Records from a data collection
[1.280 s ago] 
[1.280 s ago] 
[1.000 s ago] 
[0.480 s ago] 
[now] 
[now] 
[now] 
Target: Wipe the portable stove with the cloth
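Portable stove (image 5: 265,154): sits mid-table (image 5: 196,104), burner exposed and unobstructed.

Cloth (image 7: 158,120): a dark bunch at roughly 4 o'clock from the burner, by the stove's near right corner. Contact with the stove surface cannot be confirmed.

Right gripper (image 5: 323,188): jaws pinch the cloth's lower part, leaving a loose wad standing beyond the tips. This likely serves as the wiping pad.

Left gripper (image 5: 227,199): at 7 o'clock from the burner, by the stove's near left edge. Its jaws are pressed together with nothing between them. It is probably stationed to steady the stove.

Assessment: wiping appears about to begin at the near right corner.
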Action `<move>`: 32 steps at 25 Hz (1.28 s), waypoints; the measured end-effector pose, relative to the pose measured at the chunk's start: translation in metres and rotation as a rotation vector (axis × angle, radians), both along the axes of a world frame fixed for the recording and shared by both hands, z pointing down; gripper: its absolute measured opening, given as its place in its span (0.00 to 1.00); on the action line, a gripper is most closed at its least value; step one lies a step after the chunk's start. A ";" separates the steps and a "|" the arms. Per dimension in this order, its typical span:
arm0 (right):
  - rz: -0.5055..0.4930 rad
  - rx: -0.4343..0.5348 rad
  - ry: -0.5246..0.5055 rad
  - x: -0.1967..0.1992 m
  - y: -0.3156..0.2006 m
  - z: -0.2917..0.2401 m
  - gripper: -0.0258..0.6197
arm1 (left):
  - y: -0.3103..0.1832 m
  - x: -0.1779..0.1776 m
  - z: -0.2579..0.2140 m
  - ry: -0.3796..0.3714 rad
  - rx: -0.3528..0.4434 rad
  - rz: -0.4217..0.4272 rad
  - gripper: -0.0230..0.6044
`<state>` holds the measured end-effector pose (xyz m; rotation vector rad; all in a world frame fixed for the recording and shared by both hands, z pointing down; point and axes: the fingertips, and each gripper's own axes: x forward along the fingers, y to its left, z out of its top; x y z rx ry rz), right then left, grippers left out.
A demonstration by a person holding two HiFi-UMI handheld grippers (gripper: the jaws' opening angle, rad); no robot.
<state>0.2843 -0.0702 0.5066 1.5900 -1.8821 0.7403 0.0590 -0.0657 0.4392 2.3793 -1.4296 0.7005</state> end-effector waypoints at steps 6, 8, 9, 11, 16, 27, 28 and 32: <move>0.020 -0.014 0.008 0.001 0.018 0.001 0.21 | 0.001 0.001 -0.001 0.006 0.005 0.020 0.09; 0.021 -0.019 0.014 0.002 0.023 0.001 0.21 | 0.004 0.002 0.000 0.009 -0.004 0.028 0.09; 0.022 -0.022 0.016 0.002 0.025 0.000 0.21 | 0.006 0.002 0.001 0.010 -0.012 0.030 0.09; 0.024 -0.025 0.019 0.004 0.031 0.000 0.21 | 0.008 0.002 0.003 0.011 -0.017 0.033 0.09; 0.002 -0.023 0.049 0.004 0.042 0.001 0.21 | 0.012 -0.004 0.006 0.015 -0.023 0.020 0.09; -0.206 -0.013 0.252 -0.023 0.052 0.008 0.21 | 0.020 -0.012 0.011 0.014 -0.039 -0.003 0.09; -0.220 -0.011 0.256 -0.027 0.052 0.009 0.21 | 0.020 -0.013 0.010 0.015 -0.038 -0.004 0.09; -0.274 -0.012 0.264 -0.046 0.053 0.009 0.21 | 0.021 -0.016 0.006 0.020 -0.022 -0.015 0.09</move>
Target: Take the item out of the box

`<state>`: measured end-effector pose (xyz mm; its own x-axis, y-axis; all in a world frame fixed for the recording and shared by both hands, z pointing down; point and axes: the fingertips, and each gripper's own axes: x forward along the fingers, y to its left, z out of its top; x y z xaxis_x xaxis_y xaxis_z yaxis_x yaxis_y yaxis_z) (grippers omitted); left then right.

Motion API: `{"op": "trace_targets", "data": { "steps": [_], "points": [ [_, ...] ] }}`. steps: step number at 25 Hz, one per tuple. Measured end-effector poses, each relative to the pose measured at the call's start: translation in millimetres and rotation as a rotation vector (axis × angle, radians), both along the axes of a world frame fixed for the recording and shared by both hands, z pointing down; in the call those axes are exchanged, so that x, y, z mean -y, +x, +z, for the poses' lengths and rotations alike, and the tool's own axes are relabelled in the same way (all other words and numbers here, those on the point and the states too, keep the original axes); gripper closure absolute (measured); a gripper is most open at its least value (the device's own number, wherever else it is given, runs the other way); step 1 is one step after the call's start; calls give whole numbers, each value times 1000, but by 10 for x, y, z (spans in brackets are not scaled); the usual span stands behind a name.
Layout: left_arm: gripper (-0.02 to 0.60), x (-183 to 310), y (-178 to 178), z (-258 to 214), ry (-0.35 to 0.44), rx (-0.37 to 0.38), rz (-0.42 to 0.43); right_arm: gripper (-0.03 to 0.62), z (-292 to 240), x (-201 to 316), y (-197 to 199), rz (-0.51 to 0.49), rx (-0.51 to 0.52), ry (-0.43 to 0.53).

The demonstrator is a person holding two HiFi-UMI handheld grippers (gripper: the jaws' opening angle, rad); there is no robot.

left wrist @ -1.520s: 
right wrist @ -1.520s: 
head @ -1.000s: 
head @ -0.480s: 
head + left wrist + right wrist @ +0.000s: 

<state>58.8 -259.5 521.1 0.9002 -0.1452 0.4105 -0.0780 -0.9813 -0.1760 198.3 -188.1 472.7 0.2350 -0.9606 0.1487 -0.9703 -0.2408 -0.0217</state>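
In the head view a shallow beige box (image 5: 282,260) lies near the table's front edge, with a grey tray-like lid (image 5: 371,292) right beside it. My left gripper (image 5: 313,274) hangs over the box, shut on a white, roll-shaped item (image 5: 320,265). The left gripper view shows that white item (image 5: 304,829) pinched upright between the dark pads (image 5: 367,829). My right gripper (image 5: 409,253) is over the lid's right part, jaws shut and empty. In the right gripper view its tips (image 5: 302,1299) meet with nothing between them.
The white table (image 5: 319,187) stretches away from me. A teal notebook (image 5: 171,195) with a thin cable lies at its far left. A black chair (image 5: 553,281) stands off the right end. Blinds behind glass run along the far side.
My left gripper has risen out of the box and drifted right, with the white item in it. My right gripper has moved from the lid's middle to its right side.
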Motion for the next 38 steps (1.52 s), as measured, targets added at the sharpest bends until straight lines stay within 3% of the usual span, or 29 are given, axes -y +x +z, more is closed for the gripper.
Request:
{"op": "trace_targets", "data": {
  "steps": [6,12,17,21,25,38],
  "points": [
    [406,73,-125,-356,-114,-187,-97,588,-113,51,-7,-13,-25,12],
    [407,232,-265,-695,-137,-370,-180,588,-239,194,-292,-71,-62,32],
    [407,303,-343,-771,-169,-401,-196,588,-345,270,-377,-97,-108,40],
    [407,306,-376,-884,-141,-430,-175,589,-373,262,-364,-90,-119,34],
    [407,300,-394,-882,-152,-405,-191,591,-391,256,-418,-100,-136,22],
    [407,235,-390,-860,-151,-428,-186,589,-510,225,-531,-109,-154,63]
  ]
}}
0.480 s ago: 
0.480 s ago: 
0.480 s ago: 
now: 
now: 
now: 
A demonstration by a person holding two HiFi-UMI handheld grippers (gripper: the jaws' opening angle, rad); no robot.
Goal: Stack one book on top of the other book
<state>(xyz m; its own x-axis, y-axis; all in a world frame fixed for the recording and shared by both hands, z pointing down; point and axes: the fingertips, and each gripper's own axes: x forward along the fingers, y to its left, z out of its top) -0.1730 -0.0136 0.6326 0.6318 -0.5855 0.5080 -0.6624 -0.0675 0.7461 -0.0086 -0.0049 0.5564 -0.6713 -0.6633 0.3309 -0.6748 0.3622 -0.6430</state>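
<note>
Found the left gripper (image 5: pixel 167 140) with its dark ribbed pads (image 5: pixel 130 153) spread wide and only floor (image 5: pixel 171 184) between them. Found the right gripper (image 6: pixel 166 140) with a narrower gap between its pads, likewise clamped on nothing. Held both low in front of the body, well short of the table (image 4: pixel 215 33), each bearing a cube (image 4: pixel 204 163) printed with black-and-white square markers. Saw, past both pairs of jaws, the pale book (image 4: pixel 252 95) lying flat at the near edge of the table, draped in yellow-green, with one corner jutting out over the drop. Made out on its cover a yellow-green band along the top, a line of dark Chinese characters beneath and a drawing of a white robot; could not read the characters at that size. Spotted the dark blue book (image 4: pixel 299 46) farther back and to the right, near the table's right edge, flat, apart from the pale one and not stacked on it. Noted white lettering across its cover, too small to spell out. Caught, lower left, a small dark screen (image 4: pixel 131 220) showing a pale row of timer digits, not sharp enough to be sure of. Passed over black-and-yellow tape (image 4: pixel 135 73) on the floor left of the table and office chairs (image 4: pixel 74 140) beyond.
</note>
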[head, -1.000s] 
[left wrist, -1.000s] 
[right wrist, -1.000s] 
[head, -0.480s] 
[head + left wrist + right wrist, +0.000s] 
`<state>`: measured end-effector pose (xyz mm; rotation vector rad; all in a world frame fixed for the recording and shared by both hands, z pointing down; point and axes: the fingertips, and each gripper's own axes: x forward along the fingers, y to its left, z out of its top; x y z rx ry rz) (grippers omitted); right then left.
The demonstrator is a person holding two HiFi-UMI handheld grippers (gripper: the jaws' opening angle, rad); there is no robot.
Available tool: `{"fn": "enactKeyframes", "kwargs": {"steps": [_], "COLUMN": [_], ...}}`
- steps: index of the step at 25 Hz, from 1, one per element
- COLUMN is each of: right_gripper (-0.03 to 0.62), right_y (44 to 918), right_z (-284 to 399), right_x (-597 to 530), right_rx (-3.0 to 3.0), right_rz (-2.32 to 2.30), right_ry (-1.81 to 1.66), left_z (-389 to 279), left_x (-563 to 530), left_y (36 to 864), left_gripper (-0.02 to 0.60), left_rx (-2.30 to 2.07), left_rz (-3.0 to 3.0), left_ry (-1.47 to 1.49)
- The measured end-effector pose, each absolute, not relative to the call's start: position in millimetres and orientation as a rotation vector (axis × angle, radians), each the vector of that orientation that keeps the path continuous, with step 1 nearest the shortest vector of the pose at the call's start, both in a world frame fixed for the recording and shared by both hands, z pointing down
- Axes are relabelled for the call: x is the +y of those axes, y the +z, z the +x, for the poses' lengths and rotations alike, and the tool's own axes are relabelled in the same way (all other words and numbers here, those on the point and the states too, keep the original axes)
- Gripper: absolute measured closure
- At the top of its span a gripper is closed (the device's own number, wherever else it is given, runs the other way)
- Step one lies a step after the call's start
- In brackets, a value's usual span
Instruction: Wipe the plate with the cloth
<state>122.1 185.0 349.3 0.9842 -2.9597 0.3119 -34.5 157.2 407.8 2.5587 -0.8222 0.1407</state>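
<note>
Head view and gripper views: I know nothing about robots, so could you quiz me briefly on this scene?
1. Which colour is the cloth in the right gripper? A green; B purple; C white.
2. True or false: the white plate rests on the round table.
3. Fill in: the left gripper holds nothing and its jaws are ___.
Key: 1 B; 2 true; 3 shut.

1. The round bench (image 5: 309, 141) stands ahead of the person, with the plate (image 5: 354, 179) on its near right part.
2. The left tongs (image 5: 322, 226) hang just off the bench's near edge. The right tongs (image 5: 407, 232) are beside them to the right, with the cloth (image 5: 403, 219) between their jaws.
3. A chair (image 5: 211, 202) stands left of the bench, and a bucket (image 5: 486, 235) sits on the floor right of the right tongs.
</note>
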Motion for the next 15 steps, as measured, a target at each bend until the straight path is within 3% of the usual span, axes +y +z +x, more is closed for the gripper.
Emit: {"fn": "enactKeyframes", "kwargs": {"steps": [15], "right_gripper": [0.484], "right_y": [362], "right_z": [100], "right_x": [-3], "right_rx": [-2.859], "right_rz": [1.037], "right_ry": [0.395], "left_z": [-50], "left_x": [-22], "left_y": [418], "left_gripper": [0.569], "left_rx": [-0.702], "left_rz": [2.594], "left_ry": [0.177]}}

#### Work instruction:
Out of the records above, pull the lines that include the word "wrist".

#### Finished task:
left wrist @ -1.520s: 
right wrist @ -1.520s: 
head + left wrist + right wrist @ +0.000s: 
[left wrist, -1.000s] 
[right wrist, -1.000s] 
[head + left wrist + right wrist, +0.000s] 

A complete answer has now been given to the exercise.